As the pandemic has forced most airlines to ground their planes it would mean that the baseline would be much lower than initially expected and would force the companies to pay much more to offset the emissions.
Campaigners protested the proposal to rewrite the agreement and accused airlines of attempting to “dodge their obligations”, but the industry said that it was a “matter of survival” as many carriers would find it challenging to stay afloat.
IATA director general, Alexandre de Juniac, said: “We haven’t given up our environmental goals … After the recovery we will continue to reduce emissions and noise footprints – that hasn’t changed.
“This crisis is a matter of survival for the industry … We are asking governments for urgent help. Of course we will comply with our environmental obligations. Before that, we have to survive – or there will be no issue with the environment, the industry will have disappeared.”
Before the Covid-19 crisis, estimates showed that airlines were likely to have to spend between £4bn and £18bn annually globally on carbon credits by 2035 to satisfy the agreement's rules.
Iata has told ICAO that the baseline “must be adjusted to ensure the sustainable development of international aviation and avoid an inappropriate economic burden on the sector”.
The US Environmental Defense Fund (EDF), a long-time mover behind the Corsia scheme, argued that the existing Corsia rules allowed enough flexibility for governments to address the “suppressed activity in 2020, without any need to renegotiate the measure in a drawn-out political discussion”.

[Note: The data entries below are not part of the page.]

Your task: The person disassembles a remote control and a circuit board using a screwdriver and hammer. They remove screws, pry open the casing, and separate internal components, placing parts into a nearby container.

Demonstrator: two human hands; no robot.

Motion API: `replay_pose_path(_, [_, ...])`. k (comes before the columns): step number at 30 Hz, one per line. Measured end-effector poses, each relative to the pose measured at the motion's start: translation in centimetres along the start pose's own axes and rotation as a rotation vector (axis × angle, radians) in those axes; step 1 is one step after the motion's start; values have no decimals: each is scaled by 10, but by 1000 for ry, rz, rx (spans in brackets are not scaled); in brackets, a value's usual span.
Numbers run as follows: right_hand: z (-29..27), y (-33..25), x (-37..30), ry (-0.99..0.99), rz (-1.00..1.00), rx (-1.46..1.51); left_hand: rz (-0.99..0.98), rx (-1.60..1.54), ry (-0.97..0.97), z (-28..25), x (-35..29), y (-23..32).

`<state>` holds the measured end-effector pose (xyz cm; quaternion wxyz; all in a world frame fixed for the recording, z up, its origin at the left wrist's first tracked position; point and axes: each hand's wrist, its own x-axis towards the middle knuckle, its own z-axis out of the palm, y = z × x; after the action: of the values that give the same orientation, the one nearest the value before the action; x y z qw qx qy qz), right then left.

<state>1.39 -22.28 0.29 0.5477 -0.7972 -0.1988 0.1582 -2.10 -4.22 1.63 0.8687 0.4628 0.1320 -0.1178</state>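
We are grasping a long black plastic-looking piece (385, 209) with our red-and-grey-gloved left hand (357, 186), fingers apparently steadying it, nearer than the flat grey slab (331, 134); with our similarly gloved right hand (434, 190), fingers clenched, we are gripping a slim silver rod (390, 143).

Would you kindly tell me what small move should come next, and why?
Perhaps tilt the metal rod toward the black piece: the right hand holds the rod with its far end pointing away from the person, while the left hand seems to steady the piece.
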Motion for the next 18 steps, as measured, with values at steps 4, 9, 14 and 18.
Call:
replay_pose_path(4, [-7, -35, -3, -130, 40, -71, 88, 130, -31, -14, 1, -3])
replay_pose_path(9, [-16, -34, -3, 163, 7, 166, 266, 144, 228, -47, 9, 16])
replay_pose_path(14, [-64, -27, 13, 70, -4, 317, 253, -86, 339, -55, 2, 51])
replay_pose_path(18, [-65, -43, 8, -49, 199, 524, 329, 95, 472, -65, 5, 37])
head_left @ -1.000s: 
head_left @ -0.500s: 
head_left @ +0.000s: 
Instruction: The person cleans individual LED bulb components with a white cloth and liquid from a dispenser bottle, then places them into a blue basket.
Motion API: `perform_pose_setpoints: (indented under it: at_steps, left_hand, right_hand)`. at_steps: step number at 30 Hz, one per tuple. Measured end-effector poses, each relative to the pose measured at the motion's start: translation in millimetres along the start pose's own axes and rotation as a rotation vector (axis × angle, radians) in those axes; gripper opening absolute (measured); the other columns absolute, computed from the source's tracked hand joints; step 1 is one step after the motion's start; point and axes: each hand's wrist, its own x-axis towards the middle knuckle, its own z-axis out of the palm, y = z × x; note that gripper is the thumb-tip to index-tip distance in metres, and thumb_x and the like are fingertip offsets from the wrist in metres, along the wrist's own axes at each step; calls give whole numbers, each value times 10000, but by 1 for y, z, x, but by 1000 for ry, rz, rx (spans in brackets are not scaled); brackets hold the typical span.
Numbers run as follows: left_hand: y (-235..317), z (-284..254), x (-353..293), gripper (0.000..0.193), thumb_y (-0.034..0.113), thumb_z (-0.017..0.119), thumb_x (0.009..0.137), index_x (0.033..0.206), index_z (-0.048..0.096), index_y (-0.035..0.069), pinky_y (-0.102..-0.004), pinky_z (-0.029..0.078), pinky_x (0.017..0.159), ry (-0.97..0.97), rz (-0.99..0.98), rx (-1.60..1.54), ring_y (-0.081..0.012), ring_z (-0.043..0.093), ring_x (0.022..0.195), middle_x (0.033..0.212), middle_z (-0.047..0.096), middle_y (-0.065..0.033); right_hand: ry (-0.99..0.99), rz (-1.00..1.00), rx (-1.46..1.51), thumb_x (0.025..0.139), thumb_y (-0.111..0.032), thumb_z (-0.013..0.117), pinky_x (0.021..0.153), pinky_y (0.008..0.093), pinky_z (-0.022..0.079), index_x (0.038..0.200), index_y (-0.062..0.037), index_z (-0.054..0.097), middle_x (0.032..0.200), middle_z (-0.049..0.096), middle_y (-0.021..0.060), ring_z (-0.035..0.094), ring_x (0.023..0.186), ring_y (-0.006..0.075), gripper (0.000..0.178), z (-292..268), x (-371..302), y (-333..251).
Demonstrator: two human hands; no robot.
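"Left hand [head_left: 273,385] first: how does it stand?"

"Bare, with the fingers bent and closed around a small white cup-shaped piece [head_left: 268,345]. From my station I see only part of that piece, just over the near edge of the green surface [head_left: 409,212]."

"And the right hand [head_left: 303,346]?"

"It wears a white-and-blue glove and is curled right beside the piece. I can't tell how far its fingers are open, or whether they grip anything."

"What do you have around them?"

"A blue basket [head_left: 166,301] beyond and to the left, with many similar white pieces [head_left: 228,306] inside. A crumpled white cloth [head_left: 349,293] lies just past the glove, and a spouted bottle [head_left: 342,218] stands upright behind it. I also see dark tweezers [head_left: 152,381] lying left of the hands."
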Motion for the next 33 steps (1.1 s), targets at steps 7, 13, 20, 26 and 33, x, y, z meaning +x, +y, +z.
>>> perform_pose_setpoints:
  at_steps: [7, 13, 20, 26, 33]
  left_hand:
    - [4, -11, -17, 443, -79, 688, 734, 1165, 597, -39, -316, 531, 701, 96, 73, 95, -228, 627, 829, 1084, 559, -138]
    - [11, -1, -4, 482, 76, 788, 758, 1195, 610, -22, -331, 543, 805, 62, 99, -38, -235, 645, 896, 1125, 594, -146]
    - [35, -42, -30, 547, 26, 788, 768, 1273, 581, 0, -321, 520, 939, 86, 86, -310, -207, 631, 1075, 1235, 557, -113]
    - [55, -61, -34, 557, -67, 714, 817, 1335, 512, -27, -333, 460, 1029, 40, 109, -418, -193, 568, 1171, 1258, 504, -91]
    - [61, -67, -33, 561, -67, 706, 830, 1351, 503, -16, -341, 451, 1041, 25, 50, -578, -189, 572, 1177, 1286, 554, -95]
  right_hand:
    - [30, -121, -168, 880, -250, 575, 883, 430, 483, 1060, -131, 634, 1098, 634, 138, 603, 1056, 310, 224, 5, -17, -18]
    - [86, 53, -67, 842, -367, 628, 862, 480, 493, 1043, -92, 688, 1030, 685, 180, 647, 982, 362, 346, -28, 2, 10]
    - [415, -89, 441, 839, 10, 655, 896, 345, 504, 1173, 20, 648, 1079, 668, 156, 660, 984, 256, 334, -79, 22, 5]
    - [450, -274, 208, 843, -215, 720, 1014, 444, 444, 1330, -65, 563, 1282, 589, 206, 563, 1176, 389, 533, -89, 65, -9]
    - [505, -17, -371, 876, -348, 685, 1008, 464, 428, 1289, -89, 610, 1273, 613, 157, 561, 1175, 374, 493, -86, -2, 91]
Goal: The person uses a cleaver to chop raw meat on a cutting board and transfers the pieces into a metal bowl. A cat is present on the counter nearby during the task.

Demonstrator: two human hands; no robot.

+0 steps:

James Elliott, a Green Alliance policy adviser, said: “Calls to reduce burdens on the [aviation] sector as it recovers are understandable. But the climate emergency also presents an urgent challenge which must be addressed. If the sector cannot find ways to rebuild itself sustainably after the Covid-19 crisis, it will face painful disruption again in the future as its part in the climate emergency has to be addressed.
“If Corsia is amended, it must be done in a way which also strengthens its ambition, with targets to limit and reduce actual emissions levels.”